• **Exercise prompt**: Filter the entries for the word "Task". Copy each line that has it.

• **Information supplied**:
---

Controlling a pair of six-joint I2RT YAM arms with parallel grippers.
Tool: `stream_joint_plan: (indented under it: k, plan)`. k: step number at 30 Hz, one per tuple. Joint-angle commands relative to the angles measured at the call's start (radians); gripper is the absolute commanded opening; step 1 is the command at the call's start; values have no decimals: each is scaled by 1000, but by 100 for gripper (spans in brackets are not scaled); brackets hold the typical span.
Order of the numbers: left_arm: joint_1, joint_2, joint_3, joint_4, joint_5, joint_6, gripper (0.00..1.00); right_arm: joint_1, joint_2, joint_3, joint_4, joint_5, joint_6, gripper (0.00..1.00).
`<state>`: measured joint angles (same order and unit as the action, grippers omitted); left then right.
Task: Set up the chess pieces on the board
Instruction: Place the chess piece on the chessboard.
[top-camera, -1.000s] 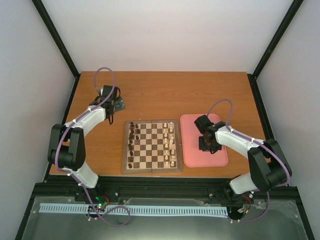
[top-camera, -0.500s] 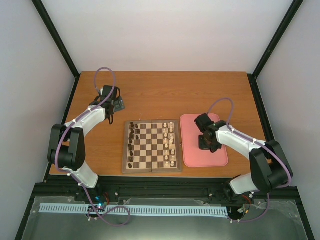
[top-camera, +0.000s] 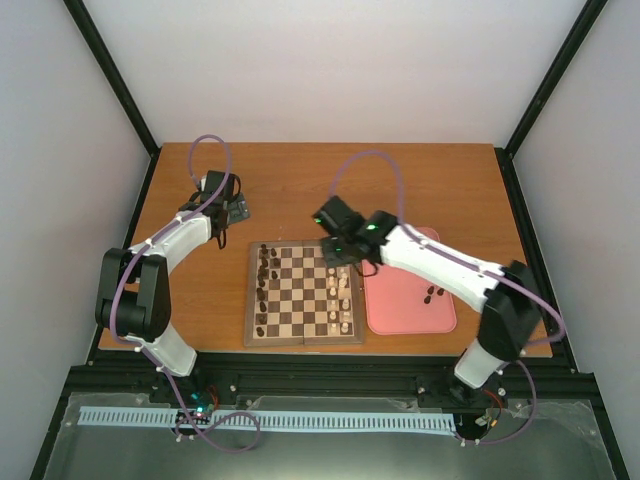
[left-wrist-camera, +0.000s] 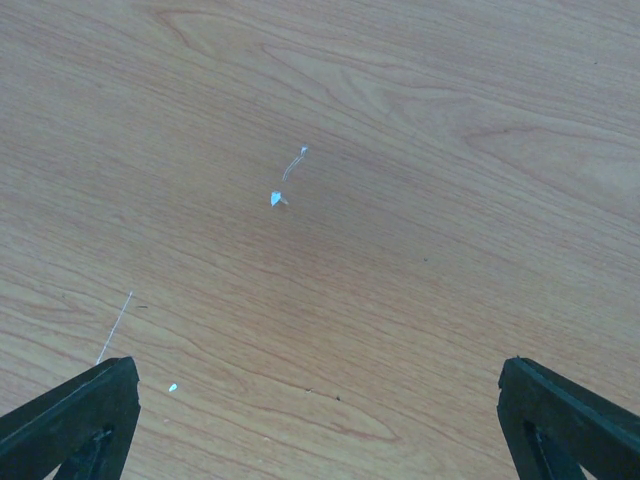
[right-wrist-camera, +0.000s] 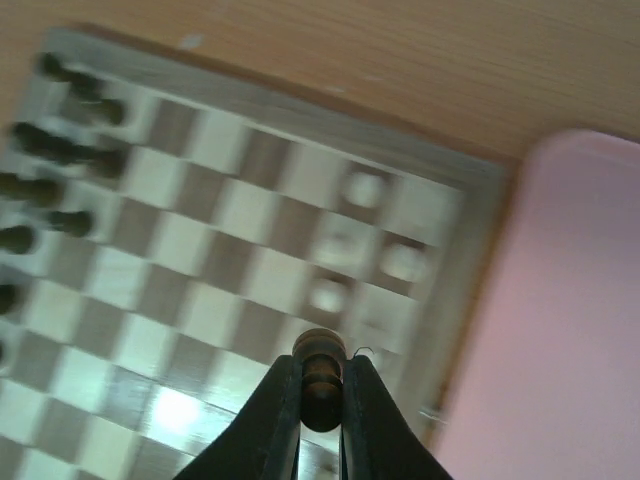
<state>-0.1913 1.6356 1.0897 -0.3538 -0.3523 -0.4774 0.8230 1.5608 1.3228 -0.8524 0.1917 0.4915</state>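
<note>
Now | right tool (right-wrist-camera: 320, 388) moved off tray (top-camera: 410, 312), over board (top-camera: 300, 341), pinching dark piece (right-wrist-camera: 319, 354) | left tool (left-wrist-camera: 315, 410) spread

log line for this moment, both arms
right jaws: shut on dark piece, above board | left jaws: open, over table | tray: holds dark pieces

Board (top-camera: 303, 341): square, wooden, light and dark brown checks, tan border; lies flat on the desk (top-camera: 300, 190), just left of the pink tray (top-camera: 400, 312).
Dark pieces on board (top-camera: 263, 290): tiny, dark brown to black; stand in the two files along the board's left edge; count unclear.
Dark pieces off board (top-camera: 432, 293): small cluster on the pink tray's right half; pose too small to tell.
Held dark piece (right-wrist-camera: 320, 352): upright, rounded head up, pinched between the jaws of the right gripper (right-wrist-camera: 320, 372), above the board's far right part.
</note>
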Motion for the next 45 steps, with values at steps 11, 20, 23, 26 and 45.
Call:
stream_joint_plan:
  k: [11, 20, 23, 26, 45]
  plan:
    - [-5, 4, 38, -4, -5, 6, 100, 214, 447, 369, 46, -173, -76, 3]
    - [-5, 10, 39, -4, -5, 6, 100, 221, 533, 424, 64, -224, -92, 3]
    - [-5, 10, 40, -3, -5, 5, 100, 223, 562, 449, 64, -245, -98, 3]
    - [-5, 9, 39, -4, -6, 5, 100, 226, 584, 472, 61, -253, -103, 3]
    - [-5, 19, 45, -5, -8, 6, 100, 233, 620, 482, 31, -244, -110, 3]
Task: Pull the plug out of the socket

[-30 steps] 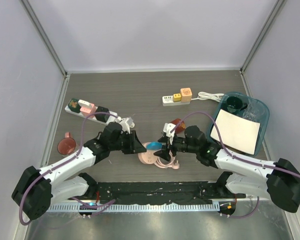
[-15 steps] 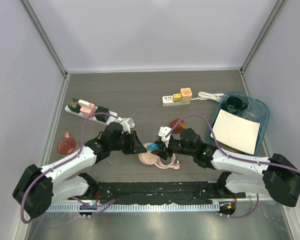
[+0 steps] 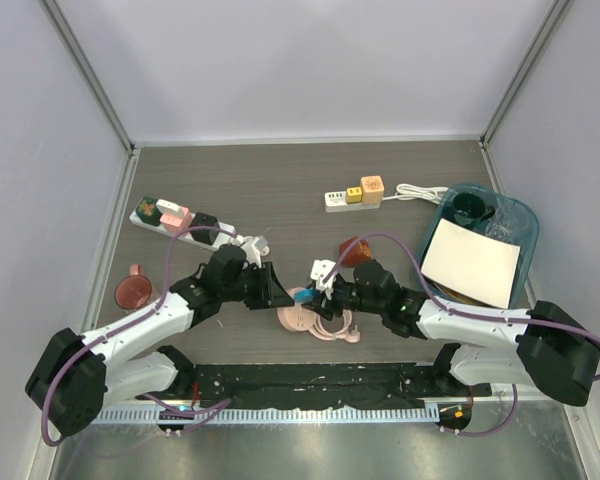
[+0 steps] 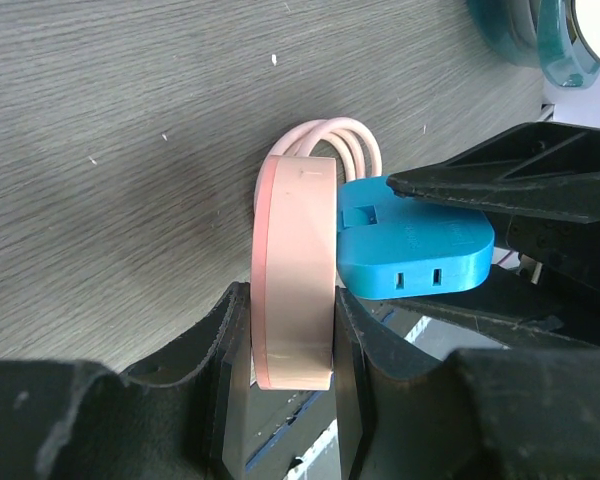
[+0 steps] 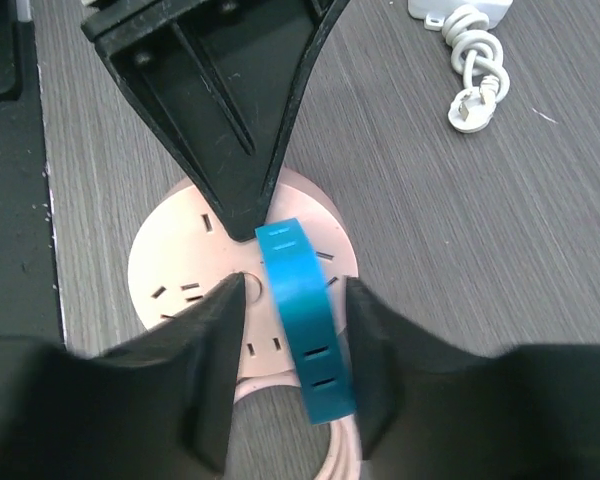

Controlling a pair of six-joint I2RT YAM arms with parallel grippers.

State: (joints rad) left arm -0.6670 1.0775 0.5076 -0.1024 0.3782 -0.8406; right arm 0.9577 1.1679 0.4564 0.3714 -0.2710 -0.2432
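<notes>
A round pink socket (image 3: 300,319) stands on edge on the wooden table, its pink cord coiled behind it. My left gripper (image 4: 290,300) is shut on the socket (image 4: 295,270), one finger on each flat side of the rim. A blue plug (image 4: 415,245) sticks out of the socket's face. My right gripper (image 5: 293,290) straddles the blue plug (image 5: 305,310), with its fingers closed against the plug's flat sides. In the top view the two grippers meet at the plug (image 3: 302,294), the left gripper (image 3: 278,288) from the left and the right gripper (image 3: 318,290) from the right.
A white power strip with yellow and orange adapters (image 3: 353,195) lies at the back. Another strip with several plugs (image 3: 175,217) lies at the left. A teal tray (image 3: 520,215) holding white paper sits at the right. A red cup (image 3: 132,291) stands near the left arm.
My right arm has slid left onto the blue plug and its jaws have narrowed around it. The left gripper has kept its hold on the socket without moving.
</notes>
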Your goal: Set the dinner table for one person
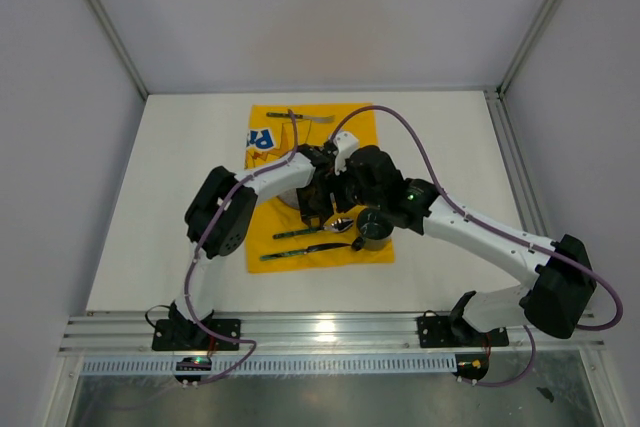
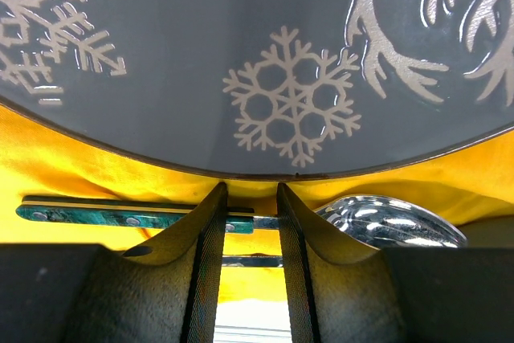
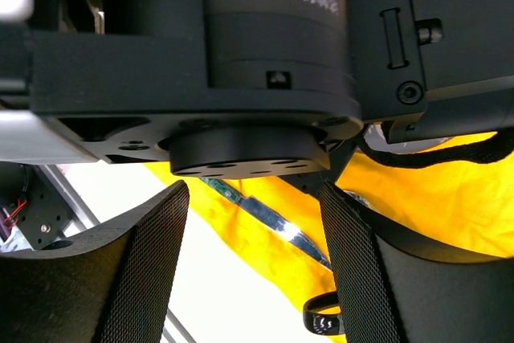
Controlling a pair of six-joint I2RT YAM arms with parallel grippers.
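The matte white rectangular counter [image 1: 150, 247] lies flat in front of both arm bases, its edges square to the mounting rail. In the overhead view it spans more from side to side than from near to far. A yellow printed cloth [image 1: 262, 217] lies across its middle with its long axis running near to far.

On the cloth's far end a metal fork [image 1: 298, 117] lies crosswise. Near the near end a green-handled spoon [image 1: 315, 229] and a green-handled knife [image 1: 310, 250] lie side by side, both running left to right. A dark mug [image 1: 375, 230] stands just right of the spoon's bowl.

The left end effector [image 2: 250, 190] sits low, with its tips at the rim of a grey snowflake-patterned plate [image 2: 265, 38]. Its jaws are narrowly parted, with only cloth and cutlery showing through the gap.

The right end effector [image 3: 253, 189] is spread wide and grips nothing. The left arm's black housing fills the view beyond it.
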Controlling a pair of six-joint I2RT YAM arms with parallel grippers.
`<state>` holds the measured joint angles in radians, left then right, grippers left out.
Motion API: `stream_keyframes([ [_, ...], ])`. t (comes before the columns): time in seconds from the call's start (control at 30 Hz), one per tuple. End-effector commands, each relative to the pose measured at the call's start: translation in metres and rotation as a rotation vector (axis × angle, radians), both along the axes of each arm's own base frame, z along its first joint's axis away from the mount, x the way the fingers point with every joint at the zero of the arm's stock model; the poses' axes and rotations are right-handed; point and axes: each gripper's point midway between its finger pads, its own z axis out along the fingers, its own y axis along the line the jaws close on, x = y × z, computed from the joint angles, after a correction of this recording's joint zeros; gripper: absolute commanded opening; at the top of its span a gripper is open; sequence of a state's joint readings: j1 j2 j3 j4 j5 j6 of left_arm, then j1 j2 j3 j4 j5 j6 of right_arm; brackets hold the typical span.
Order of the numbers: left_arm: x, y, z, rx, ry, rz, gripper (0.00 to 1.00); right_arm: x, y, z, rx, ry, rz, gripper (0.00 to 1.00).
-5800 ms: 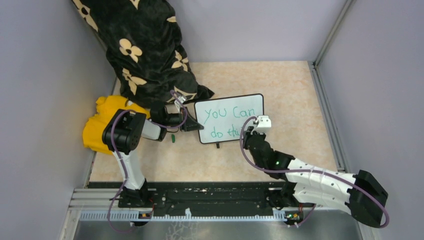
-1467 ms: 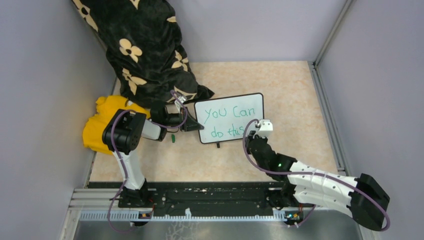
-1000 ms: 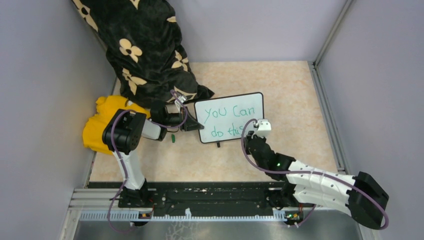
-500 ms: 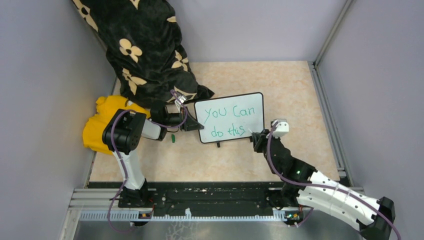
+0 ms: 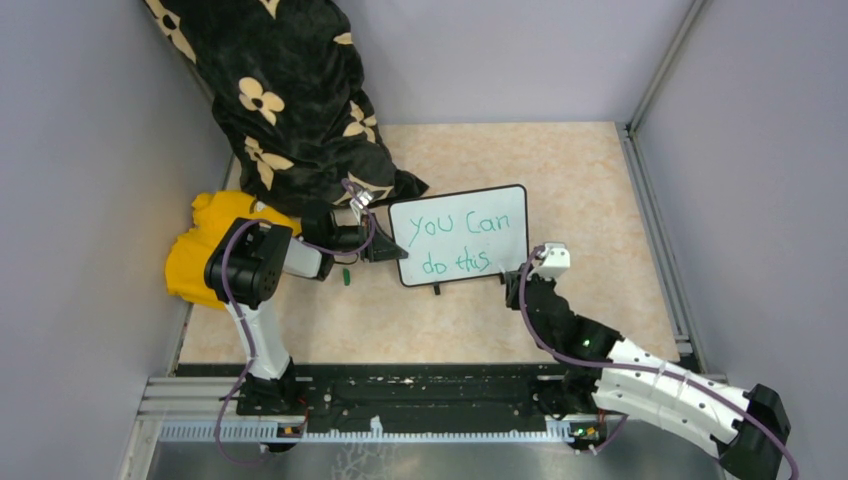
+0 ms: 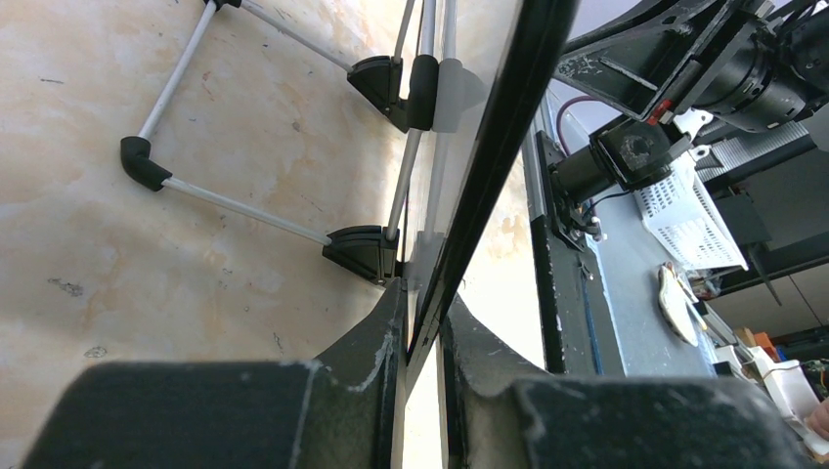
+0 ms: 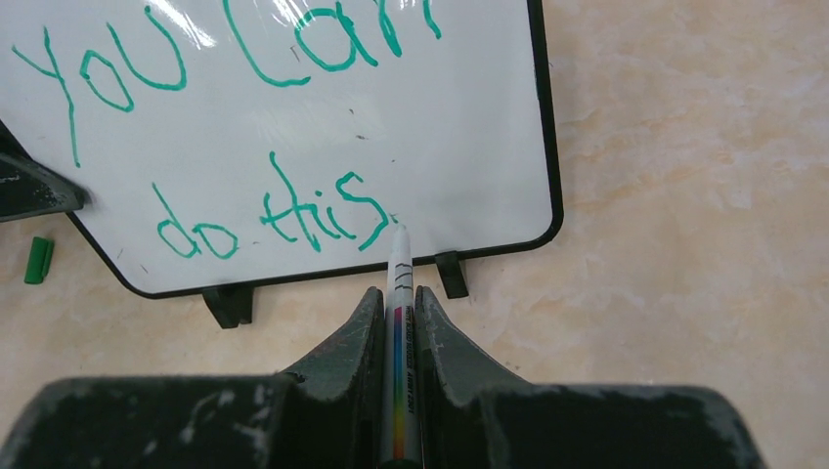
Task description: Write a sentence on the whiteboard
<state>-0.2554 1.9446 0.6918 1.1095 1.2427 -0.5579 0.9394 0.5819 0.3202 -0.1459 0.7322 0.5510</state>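
Looking down on a beige mottled table (image 5: 590, 190), closed in by grey walls on the left, far and right sides. Finding a black cloth (image 5: 290, 100) with cream flowers heaped in the far left corner and spilling toward the middle. Spotting a yellow bundle (image 5: 195, 250) at the left edge, just near of that cloth and partly behind the left arm. Seeing the whiteboard (image 5: 508, 245) standing about mid-table, leaning back on its two black feet (image 7: 227, 305) and a wire stand (image 6: 264, 210) behind it. Reading the sentence (image 7: 313, 220) in green across it: "you Can" on the far line, "do this" on the near one. Pinching the whiteboard's left edge with the left gripper (image 6: 422, 322), jaws drawn narrow with the black frame clamped between them. Holding the right gripper (image 7: 396, 298) just near of the board's near right corner, jaws closed tight on a white marker (image 7: 399, 259) pointing at the board. Showing the marker tip right beside the end of the final "s"; touching the board or hanging just off it, not telling from these views. Noting a small green cap (image 5: 345, 277) lying on the table just near of the left gripper, left of the board's near left corner.
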Motion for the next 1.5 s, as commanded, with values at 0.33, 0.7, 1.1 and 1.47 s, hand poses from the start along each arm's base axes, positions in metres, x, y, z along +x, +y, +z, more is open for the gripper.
stream_keyframes([
  [0.33, -0.005, -0.001, -0.016, 0.034, 0.087, -0.001, 0.19, 0.004, 0.006, 0.019, 0.049, -0.056, 0.018, 0.0],
  [0.7, -0.005, -0.001, -0.015, 0.034, 0.088, -0.001, 0.19, 0.005, 0.014, 0.016, -0.026, -0.042, 0.073, 0.0],
  [1.1, -0.004, -0.001, -0.017, 0.035, 0.094, 0.001, 0.19, 0.005, 0.014, 0.008, -0.056, -0.017, 0.07, 0.0],
  [1.47, -0.005, -0.001, -0.017, 0.036, 0.096, 0.001, 0.19, 0.014, -0.001, 0.011, -0.009, -0.051, -0.064, 0.0],
])
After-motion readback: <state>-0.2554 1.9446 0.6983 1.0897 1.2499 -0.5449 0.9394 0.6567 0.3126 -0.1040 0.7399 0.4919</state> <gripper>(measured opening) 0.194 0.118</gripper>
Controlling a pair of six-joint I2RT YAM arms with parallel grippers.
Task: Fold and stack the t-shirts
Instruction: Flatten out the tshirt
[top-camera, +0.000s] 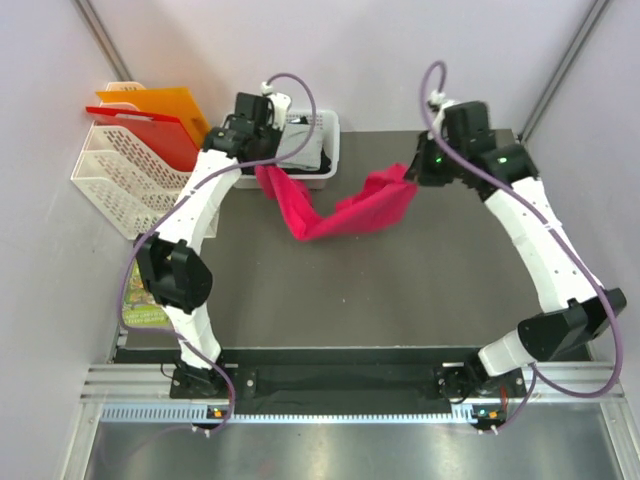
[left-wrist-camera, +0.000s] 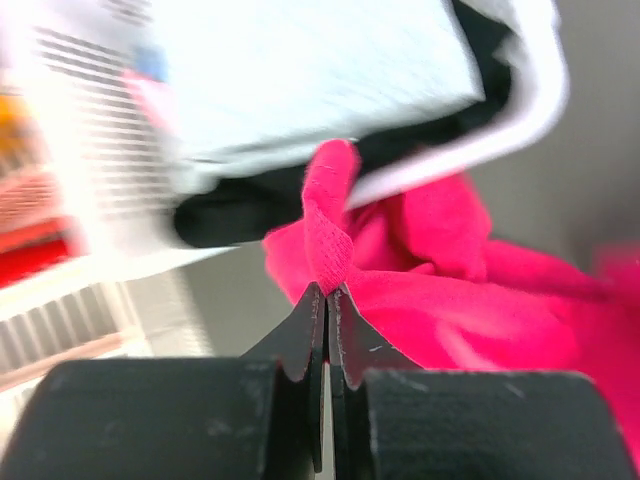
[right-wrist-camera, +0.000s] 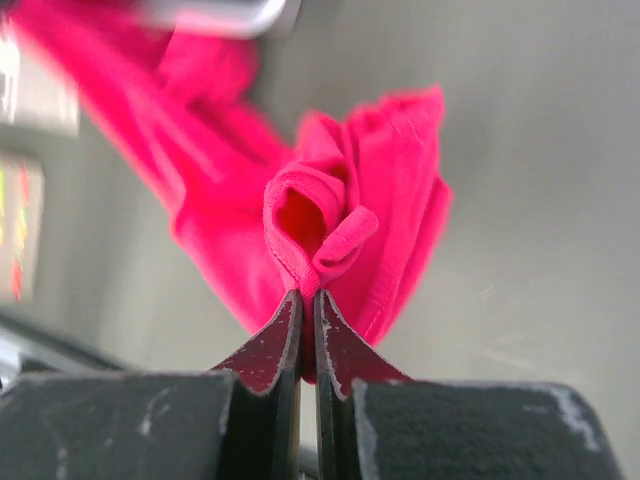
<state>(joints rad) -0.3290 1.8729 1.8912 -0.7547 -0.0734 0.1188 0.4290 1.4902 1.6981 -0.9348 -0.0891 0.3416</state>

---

• **Problem solution**:
Task: Set up the chess pieces on the board
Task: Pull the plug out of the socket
Task description: Write a sentence on the whiteboard
Task: Fold and stack the t-shirts

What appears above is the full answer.